陳一凡猛地收回神念,額頭冒出冷汗。他和雲裳對視一眼,兩人眼中都充滿震驚。
“那個身影......那個笑聲......和古鏡裡看到的琉璃血案記憶碎片中的笑聲來自同一個人!”陳一凡心裡一震,“蘇婉看到的,是“彼岸”正在啟動的某個陣眼的景象!她在警告我們,四方陣眼的核心或者某個關鍵地方就在那裡!情況已經非常緊急了!”
他立刻對雲裳和雲霓說:“二位供奉,蘇婉的執念非常重要!請繼續穩住她的情況,試著得到更準確的位置資訊。我必須馬上進宮!”

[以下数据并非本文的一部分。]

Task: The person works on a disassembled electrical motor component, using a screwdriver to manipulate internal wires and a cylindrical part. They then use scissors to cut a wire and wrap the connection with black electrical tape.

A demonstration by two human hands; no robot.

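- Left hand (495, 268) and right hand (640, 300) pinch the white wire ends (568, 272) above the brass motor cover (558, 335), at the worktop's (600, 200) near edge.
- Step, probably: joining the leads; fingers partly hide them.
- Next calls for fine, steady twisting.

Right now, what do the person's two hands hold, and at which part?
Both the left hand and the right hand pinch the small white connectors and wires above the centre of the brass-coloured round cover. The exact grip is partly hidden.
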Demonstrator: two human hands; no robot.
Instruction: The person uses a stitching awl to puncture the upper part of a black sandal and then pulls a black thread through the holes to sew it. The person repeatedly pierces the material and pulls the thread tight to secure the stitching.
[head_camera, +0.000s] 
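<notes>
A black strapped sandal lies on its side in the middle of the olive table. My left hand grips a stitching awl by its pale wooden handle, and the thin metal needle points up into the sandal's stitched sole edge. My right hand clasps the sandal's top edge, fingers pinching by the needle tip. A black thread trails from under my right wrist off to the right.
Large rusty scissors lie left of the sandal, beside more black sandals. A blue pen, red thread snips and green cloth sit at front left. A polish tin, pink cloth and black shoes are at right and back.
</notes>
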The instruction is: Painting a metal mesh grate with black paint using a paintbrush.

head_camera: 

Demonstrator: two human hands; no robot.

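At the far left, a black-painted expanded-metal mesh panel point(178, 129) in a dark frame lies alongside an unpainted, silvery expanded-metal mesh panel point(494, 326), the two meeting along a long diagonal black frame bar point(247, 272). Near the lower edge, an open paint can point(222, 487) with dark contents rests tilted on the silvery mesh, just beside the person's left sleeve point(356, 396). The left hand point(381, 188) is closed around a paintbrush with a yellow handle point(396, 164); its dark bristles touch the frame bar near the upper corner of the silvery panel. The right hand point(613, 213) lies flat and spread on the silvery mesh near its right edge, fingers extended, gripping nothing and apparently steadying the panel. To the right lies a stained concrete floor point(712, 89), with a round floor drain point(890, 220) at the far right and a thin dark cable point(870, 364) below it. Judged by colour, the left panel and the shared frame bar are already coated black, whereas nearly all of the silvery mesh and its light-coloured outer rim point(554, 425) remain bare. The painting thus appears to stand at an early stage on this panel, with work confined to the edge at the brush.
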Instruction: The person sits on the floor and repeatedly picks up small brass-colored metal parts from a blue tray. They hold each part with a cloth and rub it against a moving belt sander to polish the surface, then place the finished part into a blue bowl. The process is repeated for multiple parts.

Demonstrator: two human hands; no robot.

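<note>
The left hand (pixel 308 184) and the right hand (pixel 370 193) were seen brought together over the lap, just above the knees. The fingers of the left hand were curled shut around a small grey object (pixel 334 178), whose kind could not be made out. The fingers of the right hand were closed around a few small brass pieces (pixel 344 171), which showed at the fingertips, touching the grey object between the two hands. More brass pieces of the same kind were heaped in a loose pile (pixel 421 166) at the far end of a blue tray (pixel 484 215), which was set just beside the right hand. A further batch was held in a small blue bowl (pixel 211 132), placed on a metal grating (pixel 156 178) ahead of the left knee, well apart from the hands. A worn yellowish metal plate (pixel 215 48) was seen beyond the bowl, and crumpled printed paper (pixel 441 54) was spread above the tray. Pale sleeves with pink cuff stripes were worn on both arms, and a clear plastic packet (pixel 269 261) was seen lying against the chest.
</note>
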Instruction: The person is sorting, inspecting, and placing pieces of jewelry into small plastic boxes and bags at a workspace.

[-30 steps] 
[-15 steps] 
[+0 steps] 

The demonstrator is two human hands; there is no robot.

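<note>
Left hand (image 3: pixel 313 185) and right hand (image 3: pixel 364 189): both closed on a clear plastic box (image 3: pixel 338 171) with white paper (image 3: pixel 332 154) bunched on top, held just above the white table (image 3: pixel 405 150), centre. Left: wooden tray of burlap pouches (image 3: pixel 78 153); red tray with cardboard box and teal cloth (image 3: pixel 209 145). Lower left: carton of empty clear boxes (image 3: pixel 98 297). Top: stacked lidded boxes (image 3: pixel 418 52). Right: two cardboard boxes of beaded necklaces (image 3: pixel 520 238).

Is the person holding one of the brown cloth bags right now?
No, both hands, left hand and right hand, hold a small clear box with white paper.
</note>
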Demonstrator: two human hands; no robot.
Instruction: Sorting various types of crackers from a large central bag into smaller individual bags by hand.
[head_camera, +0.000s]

又對墨淵說:“馬上把剛才感覺到的資訊,和玄鏡那邊所有關於四方陣眼、死寂之氣異常波動的報告放在一起比對,找出最可能的地點!”
“明白!”墨淵立即答應,眼神銳利。
陳一凡最後看了一眼昏迷中的蘇婉,心裡的緊迫感達到了頂點。
內部的禍害必須清除,外面的敵人已經打到家門口了!蘇婉用執念傳遞的警告,就像是最後的警鐘。